All of the data below is to be repeated exactly, except for the pictures.

------------------------

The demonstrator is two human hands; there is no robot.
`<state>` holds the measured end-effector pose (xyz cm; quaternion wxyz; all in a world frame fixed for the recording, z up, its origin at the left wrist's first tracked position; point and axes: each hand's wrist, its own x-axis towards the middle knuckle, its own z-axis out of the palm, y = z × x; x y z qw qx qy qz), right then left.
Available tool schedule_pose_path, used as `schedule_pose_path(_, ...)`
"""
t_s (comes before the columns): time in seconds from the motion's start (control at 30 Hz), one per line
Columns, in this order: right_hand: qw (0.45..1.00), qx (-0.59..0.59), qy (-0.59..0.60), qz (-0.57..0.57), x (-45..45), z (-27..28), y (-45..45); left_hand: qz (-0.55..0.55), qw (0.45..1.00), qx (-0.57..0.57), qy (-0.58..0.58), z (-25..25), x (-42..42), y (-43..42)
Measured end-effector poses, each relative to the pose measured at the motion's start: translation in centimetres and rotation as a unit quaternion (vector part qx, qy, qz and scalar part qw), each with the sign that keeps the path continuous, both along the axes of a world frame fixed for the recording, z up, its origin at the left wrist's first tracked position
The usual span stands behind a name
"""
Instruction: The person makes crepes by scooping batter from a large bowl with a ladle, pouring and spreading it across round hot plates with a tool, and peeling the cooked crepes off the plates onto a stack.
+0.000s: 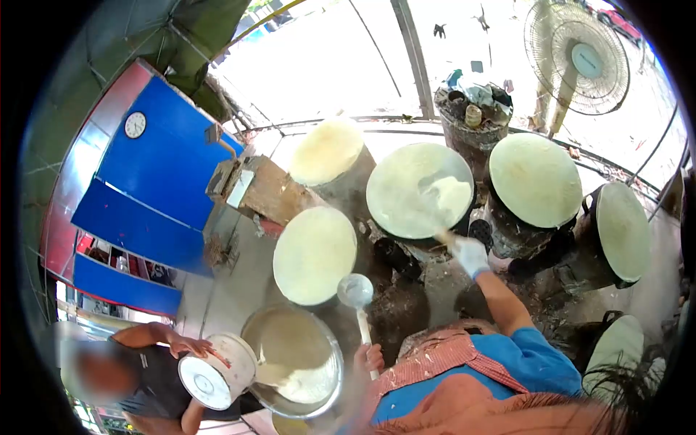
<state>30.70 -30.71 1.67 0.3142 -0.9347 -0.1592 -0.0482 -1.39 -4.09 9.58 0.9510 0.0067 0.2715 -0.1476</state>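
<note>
A worker in a blue shirt and red checked apron (428,362) works a pale mixture (402,181) in the central round pan (473,192), the right hand (469,255), in a white glove, closed around the light handle of a tool (444,235) that reaches over the near rim; the tool's far end is blurred against the mixture. The left hand (368,359) is curled shut around the handle of a ladle (355,291), its round metal head raised near the edge of the lower-left vessel (315,255). Lettering on the hub of a large fan (577,58) at upper right is too small to read, as are the markings on a white bucket (217,371). A round clock (135,125) hangs on a blue wall panel (159,152). The central pan stands between the upper-left vessel (326,151) and the right-hand vessel (535,180), with narrow gaps at its sides; a further vessel (623,232) stands at far right, its pale top steeply angled in the curved view. Below the central pan, a stretch of dark, stained floor (442,293) opens between the two hands. At lower left, a co-worker (145,362) in a dark top grips the bucket, tilted over a wide metal bowl (335,362) where pale liquid lies, near the ladle. A stained drum (475,138) behind the pans carries a small jar (473,116) and crumpled plastic (478,90).
</note>
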Motion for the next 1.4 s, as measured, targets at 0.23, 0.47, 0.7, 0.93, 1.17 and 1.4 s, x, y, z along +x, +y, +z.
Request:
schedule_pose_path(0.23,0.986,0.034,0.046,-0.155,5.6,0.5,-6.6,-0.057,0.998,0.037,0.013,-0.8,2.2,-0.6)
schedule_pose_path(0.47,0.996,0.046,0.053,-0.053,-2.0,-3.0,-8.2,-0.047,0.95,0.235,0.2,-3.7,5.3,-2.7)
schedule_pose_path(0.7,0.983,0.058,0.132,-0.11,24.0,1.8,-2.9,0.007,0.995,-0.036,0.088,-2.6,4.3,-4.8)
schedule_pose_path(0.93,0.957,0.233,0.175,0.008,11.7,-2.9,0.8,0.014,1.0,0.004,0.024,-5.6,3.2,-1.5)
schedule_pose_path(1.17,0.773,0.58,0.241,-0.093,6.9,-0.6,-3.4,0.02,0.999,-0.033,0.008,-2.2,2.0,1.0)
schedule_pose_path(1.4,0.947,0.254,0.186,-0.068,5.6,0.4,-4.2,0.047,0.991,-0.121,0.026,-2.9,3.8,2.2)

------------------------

#### Task response:
The demonstrator is two human hands; there is no robot.
`<state>` holds the measured end-effector pose (xyz cm; quaternion wxyz; all in a world frame fixed for the recording, z up, its origin at the left wrist's first tracked position; point and axes: each hand's wrist, its own x-axis towards the middle knuckle, its own z-axis out of the palm, y = z × x; x y z qw qx qy qz), right then left.
Available tool schedule_pose_path, used as `schedule_pose_path(_, ...)`
"""
t_s (comes before the columns): time in seconds from the motion's start (control at 30 Hz), one per line
Columns, in this order: right_hand: qw (0.45..1.00), qx (-0.59..0.59), qy (-0.59..0.60), qz (-0.57..0.57), x (-45..45), z (-27..28), y (-45..45); left_hand: qz (-0.55..0.55), qw (0.45..1.00), qx (-0.57..0.57), qy (-0.58..0.58), z (-25..25), x (-42..42), y (-43..42)
Measured end-effector poses, each relative to the pose measured at the motion's start: translation in centimetres and rotation as a unit quaternion (vector part qx, qy, qz and scalar part qw), each with the sign that keeps the path continuous, both along the axes of a world frame fixed for the recording, z up, its origin at the left wrist's first tracked position
The usual span stands behind a name
"""
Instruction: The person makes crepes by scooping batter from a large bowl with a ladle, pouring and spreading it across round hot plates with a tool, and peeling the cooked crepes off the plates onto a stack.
+0.000s: 
<state>30.70 -30.71 1.67 0.3142 -0.9347 -0.1592 -0.0482 -1.39 -4.09 9.58 0.9510 0.0067 0.2715 -0.1476</state>
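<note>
A worker in a blue shirt and red checked apron (428,362) works a pale mixture (402,181) in the central round pan (473,192), the right hand (469,255), in a white glove, closed around the light handle of a tool (444,235) that reaches over the near rim; the tool's far end is blurred against the mixture. The left hand (368,359) is curled shut around the handle of a ladle (355,291), its round metal head raised near the edge of the lower-left vessel (315,255). Lettering on the hub of a large fan (577,58) at upper right is too small to read, as are the markings on a white bucket (217,371). A round clock (135,125) hangs on a blue wall panel (159,152). The central pan stands between the upper-left vessel (326,151) and the right-hand vessel (535,180), with narrow gaps at its sides; a further vessel (623,232) stands at far right, its pale top steeply angled in the curved view. Below the central pan, a stretch of dark, stained floor (442,293) opens between the two hands. At lower left, a co-worker (145,362) in a dark top grips the bucket, tilted over a wide metal bowl (335,362) where pale liquid lies, near the ladle. A stained drum (475,138) behind the pans carries a small jar (473,116) and crumpled plastic (478,90).
</note>
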Motion for the next 1.4 s, as measured, targets at 0.23, 0.47, 0.7, 0.93, 1.17 and 1.4 s, x, y, z along +x, +y, +z.
Request:
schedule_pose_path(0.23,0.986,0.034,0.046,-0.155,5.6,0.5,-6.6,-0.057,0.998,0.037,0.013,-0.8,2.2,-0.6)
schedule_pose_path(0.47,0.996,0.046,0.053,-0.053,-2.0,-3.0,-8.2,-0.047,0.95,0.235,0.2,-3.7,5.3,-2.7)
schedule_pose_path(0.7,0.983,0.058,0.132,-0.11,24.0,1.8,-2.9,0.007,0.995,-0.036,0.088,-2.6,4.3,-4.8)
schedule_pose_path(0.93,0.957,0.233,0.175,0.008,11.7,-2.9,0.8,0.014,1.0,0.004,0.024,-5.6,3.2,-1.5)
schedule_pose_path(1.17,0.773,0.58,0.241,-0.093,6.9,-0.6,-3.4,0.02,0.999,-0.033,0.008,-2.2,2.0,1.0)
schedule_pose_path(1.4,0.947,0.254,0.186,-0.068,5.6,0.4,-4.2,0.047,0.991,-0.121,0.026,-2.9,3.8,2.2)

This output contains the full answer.